Skipping any pictures, repeat exactly and only the lines from the one that holds "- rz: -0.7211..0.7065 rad" to the last line of the material, both included.

══ DATA EXCERPT ══

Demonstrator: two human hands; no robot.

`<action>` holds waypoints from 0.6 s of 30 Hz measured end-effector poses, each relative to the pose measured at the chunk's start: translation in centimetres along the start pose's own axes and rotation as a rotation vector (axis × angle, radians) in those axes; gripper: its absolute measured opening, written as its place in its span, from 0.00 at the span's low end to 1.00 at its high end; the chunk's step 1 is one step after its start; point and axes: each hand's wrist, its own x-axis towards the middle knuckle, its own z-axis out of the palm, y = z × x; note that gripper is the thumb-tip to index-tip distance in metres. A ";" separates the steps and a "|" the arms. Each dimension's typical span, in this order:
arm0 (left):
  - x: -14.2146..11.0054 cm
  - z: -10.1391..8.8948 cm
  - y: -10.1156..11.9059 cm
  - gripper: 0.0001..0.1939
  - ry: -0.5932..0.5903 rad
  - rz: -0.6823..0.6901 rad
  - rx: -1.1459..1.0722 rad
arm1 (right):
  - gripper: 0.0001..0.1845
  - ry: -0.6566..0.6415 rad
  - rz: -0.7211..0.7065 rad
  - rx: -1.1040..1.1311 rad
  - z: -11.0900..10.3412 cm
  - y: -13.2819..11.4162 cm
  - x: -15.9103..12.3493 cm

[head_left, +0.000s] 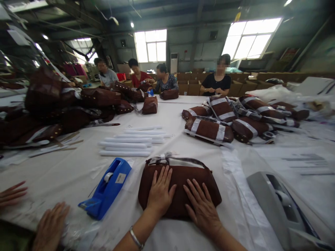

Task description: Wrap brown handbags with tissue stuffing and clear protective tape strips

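A dark brown handbag (180, 170) lies on the white-covered table in front of me, its strap wrapped in pale material along the far edge. My left hand (161, 191) rests flat on the bag's left half, fingers stretched out. On the right half lies my right hand (201, 204), also open with its fingers spread. Both palms press on the bag and neither grips it. To the left of the bag stands a blue tape dispenser (108, 188). A grey tape dispenser (277, 205) sits farther off on the right.
White rolled tubes (128, 144) lie beyond the bag. Brown bags with pale bands (209, 129) are heaped at the right, and more brown bags (99, 96) at the left. Another person's hands (52, 223) are at the lower left. Several people sit across the table (172, 118).
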 end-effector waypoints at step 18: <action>1.6 1.9 0.7 0.31 -0.123 0.134 -0.041 | 0.36 0.002 -0.007 0.043 0.0 -0.7 0.1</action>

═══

- _SOLUTION TO THE PROBLEM_:
  - rz: -0.7211..0.7065 rad
  - rx: -1.1040..1.1311 rad
  - z: -11.0900..10.3412 cm
  - y: -13.2819..11.4162 cm
  - x: -15.9103..12.3493 cm

[head_left, +0.000s] 

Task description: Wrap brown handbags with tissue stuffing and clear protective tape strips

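A dark brown handbag (180, 170) lies on the white-covered table in front of me, its strap wrapped in pale material along the far edge. My left hand (161, 191) rests flat on the bag's left half, fingers stretched out. On the right half lies my right hand (201, 204), also open with its fingers spread. Both palms press on the bag and neither grips it. To the left of the bag stands a blue tape dispenser (108, 188). A grey tape dispenser (277, 205) sits farther off on the right.
White rolled tubes (128, 144) lie beyond the bag. Brown bags with pale bands (209, 129) are heaped at the right, and more brown bags (99, 96) at the left. Another person's hands (52, 223) are at the lower left. Several people sit across the table (172, 118).
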 end-effector waypoints at step 18: <action>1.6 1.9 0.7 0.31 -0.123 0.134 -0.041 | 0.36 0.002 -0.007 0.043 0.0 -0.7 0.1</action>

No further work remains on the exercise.